◆ Problem to solve
Between the line containing "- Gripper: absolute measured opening" and the line containing "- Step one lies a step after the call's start" lies a run of lines; give that run again exactly, with both of those lines, and nothing else from the entries below.

◆ Source material
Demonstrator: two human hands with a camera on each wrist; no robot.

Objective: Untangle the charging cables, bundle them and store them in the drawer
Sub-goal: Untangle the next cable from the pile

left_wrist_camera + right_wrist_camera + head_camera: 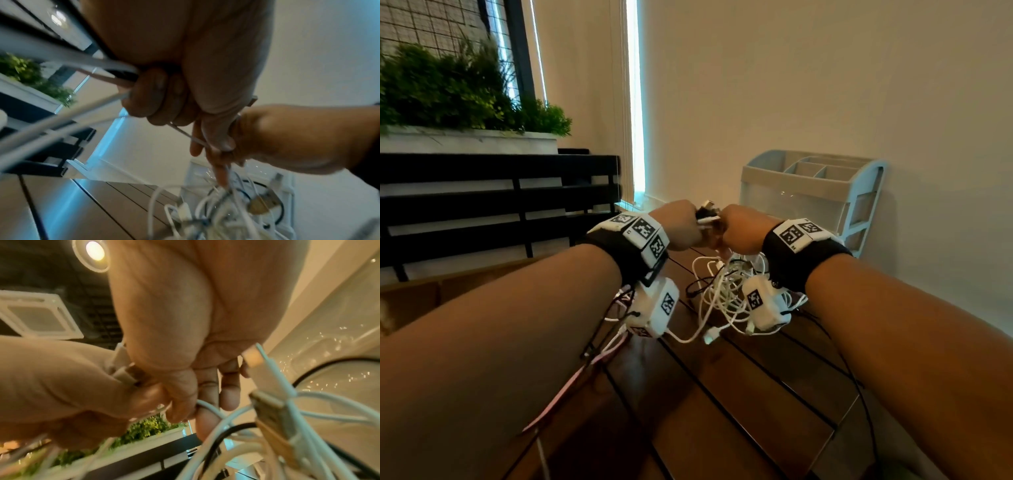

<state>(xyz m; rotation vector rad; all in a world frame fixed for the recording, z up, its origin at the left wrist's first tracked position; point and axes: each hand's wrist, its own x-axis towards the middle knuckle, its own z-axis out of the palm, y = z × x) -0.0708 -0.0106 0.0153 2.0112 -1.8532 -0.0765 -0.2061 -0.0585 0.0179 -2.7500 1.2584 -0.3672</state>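
Note:
A tangle of white and black charging cables (726,291) hangs from both hands above the dark wooden table (739,394). My left hand (681,226) is a fist gripping several cable ends, with plugs (707,209) sticking out on top. My right hand (739,229) is right beside it and touching it, pinching a white cable (207,407) between thumb and fingers. In the left wrist view the left fingers (156,95) curl round white cables (61,120). A USB plug (273,412) dangles close to the right wrist camera.
A pale blue desk organiser with drawers (811,195) stands against the wall at the back right of the table. A black slatted bench (500,198) and a planter with green plants (465,96) are to the left. Sensor wires (599,346) trail from my left wrist.

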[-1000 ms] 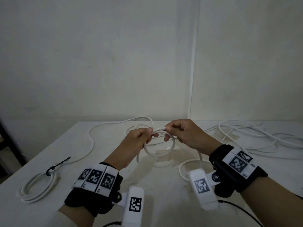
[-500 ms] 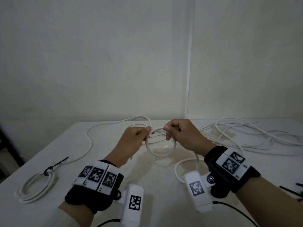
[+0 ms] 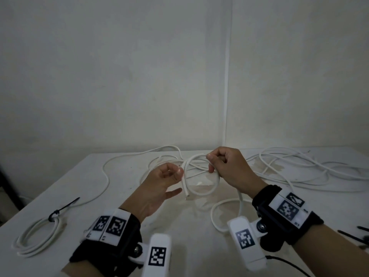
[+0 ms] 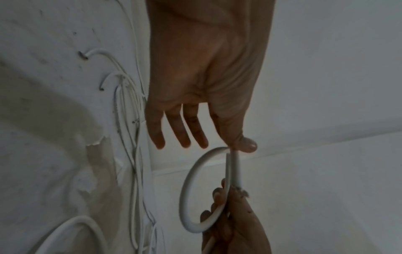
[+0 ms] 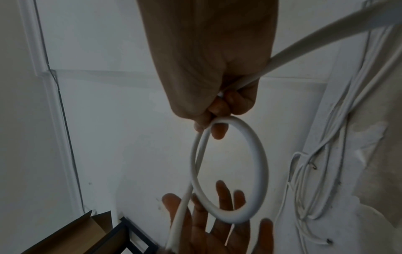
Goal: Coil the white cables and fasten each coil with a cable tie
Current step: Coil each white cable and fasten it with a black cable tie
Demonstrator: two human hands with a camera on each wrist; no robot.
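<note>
A thick white cable is bent into one small loop (image 3: 201,193) above the middle of the table (image 3: 179,226). My right hand (image 3: 211,162) grips the loop at its top, fingers curled round the crossing strands; the right wrist view shows the ring (image 5: 263,163) hanging below my right hand (image 5: 213,120). My left hand (image 3: 177,180) is just left of the loop with its fingers straight. Only its thumb touches the cable, as my left hand (image 4: 208,142) shows in the left wrist view. The cut cable end (image 3: 186,193) hangs free beside the loop.
A finished coil (image 3: 34,240) with a black cable tie (image 3: 60,209) lies at the table's near left. Tangled loose white cables (image 3: 299,168) cover the back right. Spare black ties (image 3: 357,234) lie at the right edge. A cardboard box (image 5: 71,237) sits beyond the table.
My left hand has let go of the loop's top, opened and dropped a little to the left. The cable end now hangs free. My right hand keeps its grip.
</note>
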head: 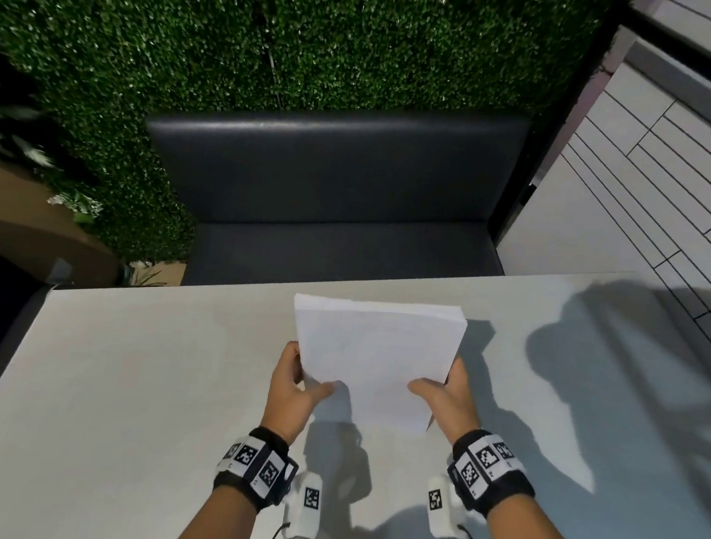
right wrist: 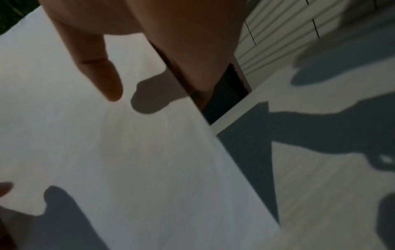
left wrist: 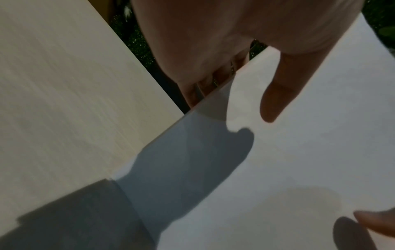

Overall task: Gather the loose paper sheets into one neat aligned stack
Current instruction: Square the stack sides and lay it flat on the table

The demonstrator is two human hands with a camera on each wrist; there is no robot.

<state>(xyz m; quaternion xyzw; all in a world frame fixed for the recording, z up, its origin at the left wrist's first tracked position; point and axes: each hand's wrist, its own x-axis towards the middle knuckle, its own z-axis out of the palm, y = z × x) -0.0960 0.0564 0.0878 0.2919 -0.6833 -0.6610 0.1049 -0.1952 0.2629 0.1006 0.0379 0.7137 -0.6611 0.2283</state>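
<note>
A stack of white paper sheets [head: 375, 354] is held tilted above the pale table [head: 130, 380], its far end raised and its top edges nearly flush. My left hand [head: 297, 384] grips the stack's left edge, thumb on the top sheet and fingers behind. My right hand [head: 442, 393] grips the right edge the same way. In the left wrist view my left hand [left wrist: 235, 76] has its thumb on the paper [left wrist: 299, 152]. The right wrist view shows my right hand [right wrist: 149, 67] with its thumb lying on the sheet [right wrist: 128, 152].
A dark padded bench [head: 333, 193] stands past the table's far edge, in front of a green hedge wall [head: 276, 35]. Tiled floor [head: 642, 182] lies to the right. Dark shadows of arms fall on the table's right half.
</note>
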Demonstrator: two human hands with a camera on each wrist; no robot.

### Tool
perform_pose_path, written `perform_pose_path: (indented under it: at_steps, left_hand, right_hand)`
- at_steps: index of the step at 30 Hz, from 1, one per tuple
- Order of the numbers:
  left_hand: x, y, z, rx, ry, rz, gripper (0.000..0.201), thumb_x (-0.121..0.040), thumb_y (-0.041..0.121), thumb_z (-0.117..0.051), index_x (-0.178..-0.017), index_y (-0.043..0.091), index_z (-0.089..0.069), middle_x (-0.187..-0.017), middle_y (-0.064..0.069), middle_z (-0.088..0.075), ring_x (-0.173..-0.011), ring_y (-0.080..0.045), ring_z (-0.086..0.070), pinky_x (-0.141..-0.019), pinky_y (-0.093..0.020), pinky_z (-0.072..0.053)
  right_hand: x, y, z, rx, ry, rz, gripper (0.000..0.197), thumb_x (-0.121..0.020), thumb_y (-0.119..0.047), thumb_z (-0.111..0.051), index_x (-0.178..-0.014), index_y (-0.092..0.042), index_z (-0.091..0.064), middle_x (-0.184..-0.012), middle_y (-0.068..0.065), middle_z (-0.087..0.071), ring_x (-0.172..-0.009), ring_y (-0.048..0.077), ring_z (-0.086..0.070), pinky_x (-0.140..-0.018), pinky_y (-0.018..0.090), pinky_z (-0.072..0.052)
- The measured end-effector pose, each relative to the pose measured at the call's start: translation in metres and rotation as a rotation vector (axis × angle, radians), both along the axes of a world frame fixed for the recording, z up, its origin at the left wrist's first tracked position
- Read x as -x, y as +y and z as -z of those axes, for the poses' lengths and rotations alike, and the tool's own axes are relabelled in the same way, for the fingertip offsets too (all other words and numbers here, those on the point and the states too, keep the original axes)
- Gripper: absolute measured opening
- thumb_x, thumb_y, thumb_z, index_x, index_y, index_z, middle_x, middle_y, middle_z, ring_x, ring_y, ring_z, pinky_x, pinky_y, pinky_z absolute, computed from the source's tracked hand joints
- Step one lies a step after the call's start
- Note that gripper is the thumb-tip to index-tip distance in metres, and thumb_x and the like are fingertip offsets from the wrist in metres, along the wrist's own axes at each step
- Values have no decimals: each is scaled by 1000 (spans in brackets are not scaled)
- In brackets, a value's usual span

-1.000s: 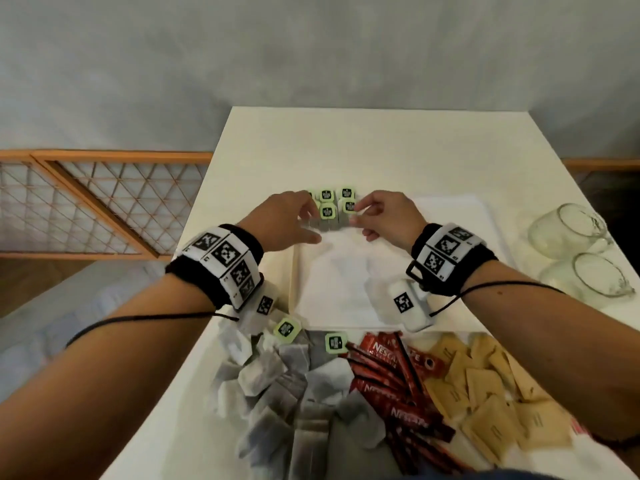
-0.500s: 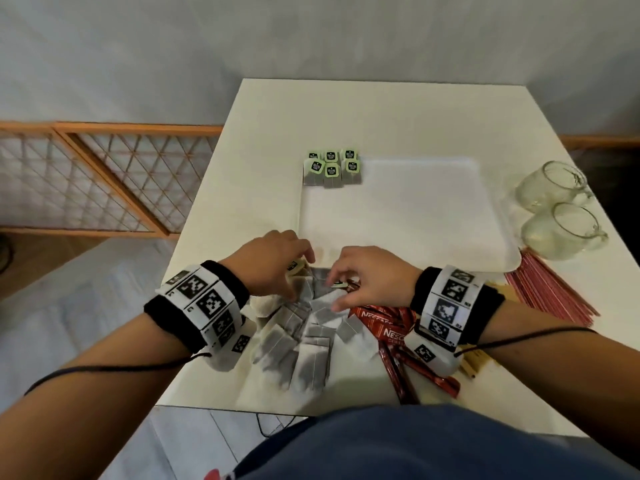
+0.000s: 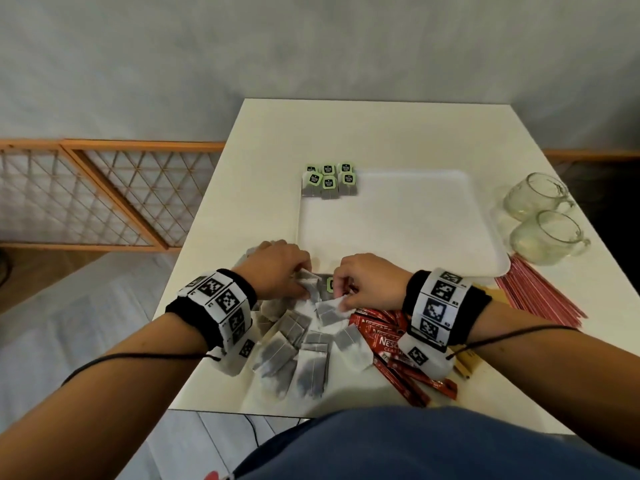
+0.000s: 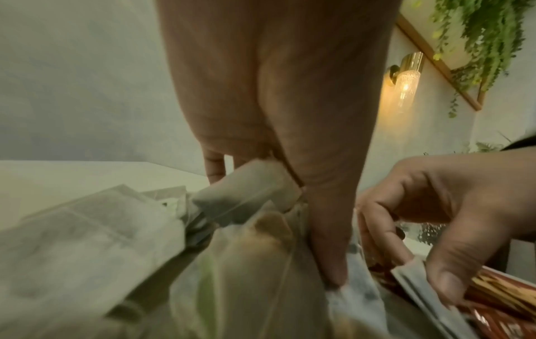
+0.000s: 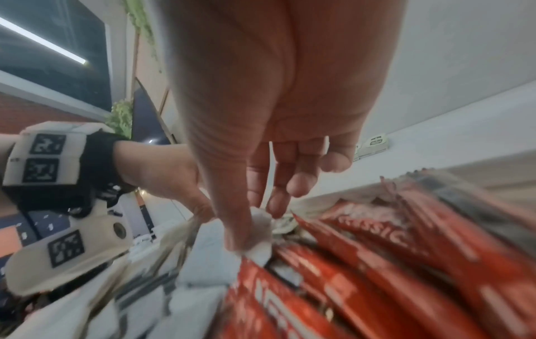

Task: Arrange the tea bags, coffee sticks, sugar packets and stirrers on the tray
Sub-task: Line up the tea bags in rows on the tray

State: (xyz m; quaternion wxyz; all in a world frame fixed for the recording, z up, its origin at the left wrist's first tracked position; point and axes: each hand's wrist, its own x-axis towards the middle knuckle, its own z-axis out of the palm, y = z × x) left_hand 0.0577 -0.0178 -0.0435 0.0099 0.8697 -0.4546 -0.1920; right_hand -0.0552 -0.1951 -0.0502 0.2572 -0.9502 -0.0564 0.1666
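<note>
Several tea bags with green tags [image 3: 329, 181] lie in rows at the far left corner of the white tray [image 3: 398, 233]. A loose pile of tea bags [image 3: 298, 344] covers the table's near edge, and both hands are in it. My left hand [image 3: 300, 279] has its fingers curled round a tea bag [image 4: 246, 192] while its thumb presses into the pile. My right hand [image 3: 341, 296] pinches the corner of another tea bag [image 5: 258, 231] between thumb and fingers. Red coffee sticks [image 3: 388, 341] lie under the right wrist, with brown sugar packets [image 3: 467, 362] and red stirrers [image 3: 540, 292] to their right.
Two glass mugs [image 3: 540, 220] lie on their sides right of the tray. The white table [image 3: 381, 133] ends just before my body. A wooden lattice gate [image 3: 104, 195] stands on the floor to the left.
Both hands drew back from the tray's far left corner to the tea bag pile at the near edge. Each now holds a tea bag there.
</note>
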Motion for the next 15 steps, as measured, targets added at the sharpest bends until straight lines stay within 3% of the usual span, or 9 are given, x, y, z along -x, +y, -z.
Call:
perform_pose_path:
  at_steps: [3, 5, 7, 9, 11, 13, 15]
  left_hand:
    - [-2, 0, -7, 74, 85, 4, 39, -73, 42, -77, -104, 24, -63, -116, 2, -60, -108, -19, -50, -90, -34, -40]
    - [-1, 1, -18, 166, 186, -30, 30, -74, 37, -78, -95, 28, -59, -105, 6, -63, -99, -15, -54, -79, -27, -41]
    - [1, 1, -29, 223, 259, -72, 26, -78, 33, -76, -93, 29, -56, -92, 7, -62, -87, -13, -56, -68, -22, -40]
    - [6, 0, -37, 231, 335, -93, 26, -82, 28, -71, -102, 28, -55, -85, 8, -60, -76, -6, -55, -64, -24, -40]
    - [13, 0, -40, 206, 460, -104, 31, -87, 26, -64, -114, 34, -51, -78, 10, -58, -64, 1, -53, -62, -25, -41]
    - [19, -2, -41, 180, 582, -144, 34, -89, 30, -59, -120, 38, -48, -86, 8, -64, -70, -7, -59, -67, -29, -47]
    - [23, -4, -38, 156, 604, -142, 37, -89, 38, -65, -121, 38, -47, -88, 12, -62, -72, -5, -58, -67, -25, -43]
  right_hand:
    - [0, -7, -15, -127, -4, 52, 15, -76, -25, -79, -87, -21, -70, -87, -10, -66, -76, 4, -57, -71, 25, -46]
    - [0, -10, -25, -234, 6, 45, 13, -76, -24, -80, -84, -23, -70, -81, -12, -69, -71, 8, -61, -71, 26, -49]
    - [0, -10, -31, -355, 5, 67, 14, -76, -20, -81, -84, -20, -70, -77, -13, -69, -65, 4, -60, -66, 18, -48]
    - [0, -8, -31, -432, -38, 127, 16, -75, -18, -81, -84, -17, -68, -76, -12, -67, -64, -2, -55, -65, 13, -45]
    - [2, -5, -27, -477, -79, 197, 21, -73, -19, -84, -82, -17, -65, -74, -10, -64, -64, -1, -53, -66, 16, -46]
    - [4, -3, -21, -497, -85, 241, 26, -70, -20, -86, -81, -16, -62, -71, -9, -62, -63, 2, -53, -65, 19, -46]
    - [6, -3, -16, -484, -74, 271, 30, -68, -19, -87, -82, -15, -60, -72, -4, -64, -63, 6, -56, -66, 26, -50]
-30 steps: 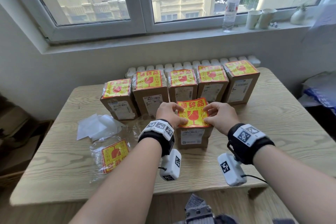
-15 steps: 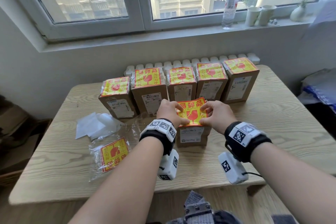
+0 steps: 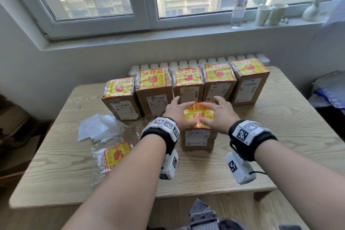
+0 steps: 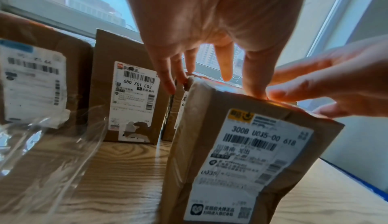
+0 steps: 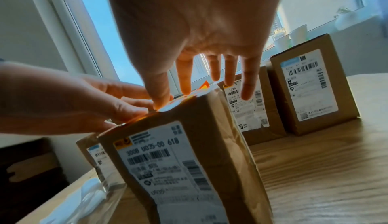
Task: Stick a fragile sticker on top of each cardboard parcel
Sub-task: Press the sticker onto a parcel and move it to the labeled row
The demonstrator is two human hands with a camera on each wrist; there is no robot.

◆ Answer box
- Gripper: absolute measured opening
- thumb_x, thumb_y, thumb_z, index_x, index_y, index_z, middle_x, middle_y, middle_z, ring_x, ring_y, ring_z, pinky_x, pinky_y, pinky_z absolute, computed from the source's tracked hand joints
- Step one lies a step after the call's start

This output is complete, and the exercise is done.